102–03, ECF No. 1. In August 2018, she was assigned by her CPS supervisor, Tora Evans, to work as a Citywide Hospital and Treatment Center Teacher on site at Lurie for three years. Id. ¶ 9; see also id. ¶ 29. In this position, Bronson provides instruction to students who are unable to access classroom instruction due to a diagnosed medical or psychiatric condition. Id. ¶ 12. In addition to Bronson, two other CPS teachers filled the same position at Lurie during Bronson’s tenure: Barbara Lee, who is white, and Catherine Cooper, who is Black.
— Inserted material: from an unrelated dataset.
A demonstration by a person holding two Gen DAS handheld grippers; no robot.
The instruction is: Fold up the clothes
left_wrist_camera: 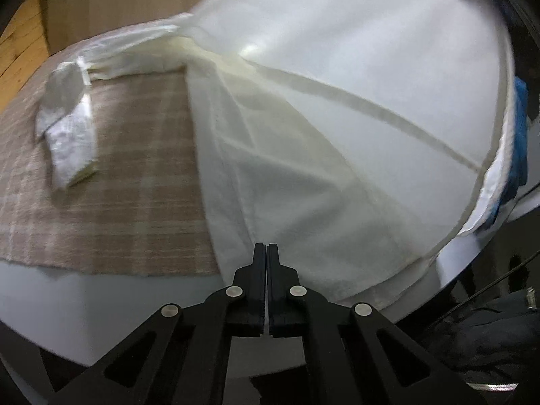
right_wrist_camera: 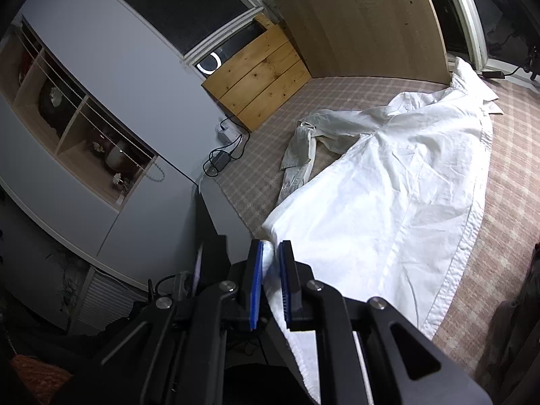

Id. ¶ 14. Ruohonen, who is Lurie’s Senior

Director of Family Services, serves as the teachers’ “representative supervisor” at the hospital. Id. ¶¶ 3, 29; see also id. ¶ 11 (calling her an “immediate supervisor”). Bronson alleges that, from the start of her assignment at Lurie, Ruohonen treated her and Cooper—the first Black CPS teachers ever to occupy their position, id. ¶ 15—differently than Lee and other CPS teachers served in that position, id. ¶ 16. This allegedly discriminatory treatment began right from the beginning, when

neither Bronson nor Cooper were given access to Lurie’s electronic medical records system, called “EPIC.” See id. ¶¶ 14, 17–20. When Bronson asked Ruohonen why she and Cooper—unlike every other CPS teacher who had come before them—did not have access to EPIC, Ruohonen said that it was due to a new policy at Lurie meant to prevent violations of the Health Insurance Portability and Accountability Act

1 The Court “accept[s] as true all well-pleaded facts alleged” in reviewing a motion to dismiss. See Tamayo v. Blagojevich, 526 F.3d 1074, 1081 (7th Cir. 2008). (“HIPAA”). But Bronson and Cooper were the only teachers without access to EPIC, id. ¶¶ 19, 23–24, and that lack of access makes it more time-consuming for Bronson and Cooper to obtain medical information needed to prepare a student’s course of

instruction. Id. ¶ 25. Bronson claims that, after she questioned her lack of access to EPIC, Ruohonen subjected her to an increasing amount of harassing conduct. Id. ¶ 26. For instance, on February 26, 2019, Ruohonen emailed Evans with a list of complaints about Bronson and Cooper, including allegations that “[t]heir attitudes do not reflect our culture here” and they were “[n]ot really committed to their service of our patients.” Id. ¶ 28. In response, a CTU representative, Leah Raffanti, told Ruohonen that her

allegations were “contemptuous” and “insulting,” and that her attempt to provide “feedback” was not well received. Id. ¶ 29. Raffanti also advised Ruohonen that, under the collective bargaining agreement (the “CBA”) entered into between CPS and the CTU, which governed the terms of CTU members’ employment, “[t]he only person” who could initiate discipline against a member, terminate a member, or even evaluate a member’s work performance was “their [CPS] supervisor”—in this case,

Evans. See id. As a further result of Ruohonen’s email, the CTU removed her as Bronson and Cooper’s representative supervisor. Id. On another occasion, Bronson was interrupted during an appointment with one of her students by a nurse who asked her, in front of the student and the student’s grandmother, whether she could read. Id. ¶ 33. On yet another occasion, in April 2019, Ruohonen humiliated Bronson and Cooper by suddenly excusing herself from taking a picture with them during a photoshoot for Teacher’s Appreciation Week. Id. ¶ 38. Bronson and Cooper also initially received identification badges from Lurie that were in different colors than those of other CPS teachers. Id. ¶ 30.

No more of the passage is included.